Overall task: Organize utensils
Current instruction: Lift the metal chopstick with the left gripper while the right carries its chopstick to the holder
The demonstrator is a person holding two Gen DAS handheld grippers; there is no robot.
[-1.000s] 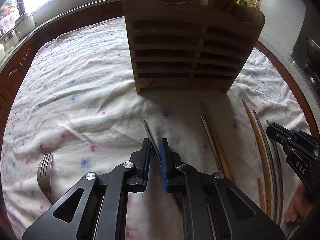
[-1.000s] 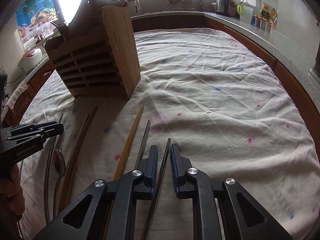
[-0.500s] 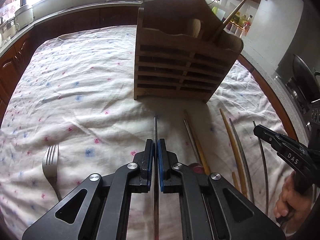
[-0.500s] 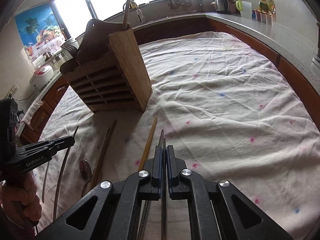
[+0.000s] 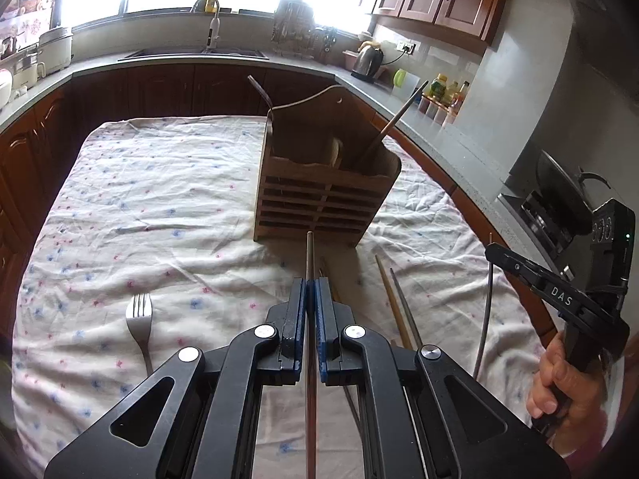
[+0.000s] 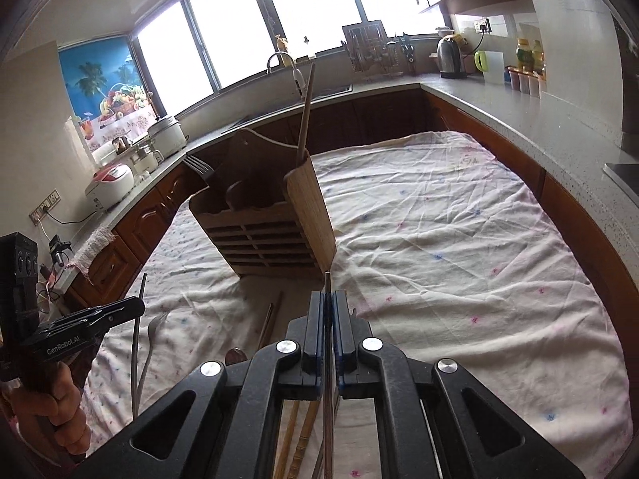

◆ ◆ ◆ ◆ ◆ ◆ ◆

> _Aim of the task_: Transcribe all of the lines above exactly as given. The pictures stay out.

> _Response box_:
Overall task: Organize utensils
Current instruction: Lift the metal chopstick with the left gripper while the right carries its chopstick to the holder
The demonstrator is a person holding two Gen DAS handheld grippers; there is no robot.
[-1.000s] 
[-1.000s] 
[-0.500s] 
[-0.500s] 
[+0.000s] 
[+0.000s] 

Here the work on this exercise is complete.